**Exercise**. From the entries below, gather every line containing the string "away".

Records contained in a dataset

####################

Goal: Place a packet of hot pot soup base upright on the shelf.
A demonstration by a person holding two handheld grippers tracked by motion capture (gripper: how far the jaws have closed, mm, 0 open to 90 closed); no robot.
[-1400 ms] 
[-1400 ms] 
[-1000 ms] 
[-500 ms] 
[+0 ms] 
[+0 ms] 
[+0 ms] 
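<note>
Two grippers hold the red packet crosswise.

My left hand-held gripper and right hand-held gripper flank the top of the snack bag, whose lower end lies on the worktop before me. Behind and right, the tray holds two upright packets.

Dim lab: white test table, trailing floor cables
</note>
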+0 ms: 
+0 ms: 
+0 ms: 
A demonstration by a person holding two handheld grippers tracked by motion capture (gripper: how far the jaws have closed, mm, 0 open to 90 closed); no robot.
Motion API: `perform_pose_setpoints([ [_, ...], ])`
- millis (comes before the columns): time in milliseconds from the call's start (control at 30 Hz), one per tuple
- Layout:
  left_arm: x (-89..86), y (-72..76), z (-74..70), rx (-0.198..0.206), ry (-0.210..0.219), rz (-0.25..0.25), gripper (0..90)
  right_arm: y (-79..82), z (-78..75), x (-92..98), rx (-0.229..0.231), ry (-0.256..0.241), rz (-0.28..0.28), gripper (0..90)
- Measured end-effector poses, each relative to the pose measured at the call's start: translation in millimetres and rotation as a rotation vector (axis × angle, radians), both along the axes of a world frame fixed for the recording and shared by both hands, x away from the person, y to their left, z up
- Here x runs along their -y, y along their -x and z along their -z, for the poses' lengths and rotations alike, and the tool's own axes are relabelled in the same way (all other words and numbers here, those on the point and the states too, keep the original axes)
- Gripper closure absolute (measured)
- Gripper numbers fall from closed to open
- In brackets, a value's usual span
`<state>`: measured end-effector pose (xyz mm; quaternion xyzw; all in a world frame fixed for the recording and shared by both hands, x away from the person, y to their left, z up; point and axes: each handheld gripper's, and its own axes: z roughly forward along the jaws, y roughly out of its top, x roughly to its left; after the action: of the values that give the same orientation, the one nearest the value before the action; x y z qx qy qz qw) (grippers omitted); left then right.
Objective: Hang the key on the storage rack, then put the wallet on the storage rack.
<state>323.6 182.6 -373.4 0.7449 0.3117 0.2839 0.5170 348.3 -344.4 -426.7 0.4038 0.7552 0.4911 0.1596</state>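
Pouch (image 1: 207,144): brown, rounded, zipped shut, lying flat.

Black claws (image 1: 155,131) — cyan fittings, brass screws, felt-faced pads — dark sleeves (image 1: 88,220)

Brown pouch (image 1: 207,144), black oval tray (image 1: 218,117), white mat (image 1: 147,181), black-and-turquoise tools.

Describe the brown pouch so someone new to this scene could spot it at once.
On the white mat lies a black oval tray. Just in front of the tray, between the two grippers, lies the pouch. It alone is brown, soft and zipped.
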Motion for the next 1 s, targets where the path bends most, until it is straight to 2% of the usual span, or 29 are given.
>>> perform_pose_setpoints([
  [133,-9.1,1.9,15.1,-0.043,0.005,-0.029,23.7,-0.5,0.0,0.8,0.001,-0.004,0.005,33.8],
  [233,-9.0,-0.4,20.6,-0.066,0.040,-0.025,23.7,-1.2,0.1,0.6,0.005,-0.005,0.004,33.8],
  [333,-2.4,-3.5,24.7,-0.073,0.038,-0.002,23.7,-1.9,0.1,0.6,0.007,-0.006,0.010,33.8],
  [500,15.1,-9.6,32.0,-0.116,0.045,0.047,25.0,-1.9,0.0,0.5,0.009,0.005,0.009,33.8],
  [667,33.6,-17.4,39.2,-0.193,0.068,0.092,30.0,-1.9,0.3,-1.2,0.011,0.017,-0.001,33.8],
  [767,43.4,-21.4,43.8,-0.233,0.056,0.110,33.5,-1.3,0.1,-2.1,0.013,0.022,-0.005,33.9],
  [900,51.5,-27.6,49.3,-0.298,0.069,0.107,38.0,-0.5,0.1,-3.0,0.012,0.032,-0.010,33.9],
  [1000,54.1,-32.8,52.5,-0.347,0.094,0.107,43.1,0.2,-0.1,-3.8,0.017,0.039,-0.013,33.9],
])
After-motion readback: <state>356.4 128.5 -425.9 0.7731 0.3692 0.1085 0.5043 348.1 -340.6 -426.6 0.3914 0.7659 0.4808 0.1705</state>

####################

**Answer below**.
- Measured end-effector poses, each relative to the pose measured at the call's start: translation in millimetres and rotation as a rotation vector (axis × angle, radians), both along the axes of a world frame fixed for the recording and shared by both hands, x away from the person, y to their left, z up
`<state>`: measured end-effector pose (xyz mm; quaternion xyzw; all in a world frame fixed for the recording and shared by both hands, x away from the person, y to their left, z up; point and axes: each handheld gripper's, and its own axes: z roughly forward along the jaws, y roughly out of its top, x roughly to its left; after the action: of the values that give the same orientation, the one nearest the value before the action; x y z qx qy qz qw) (grippers omitted); left then right.

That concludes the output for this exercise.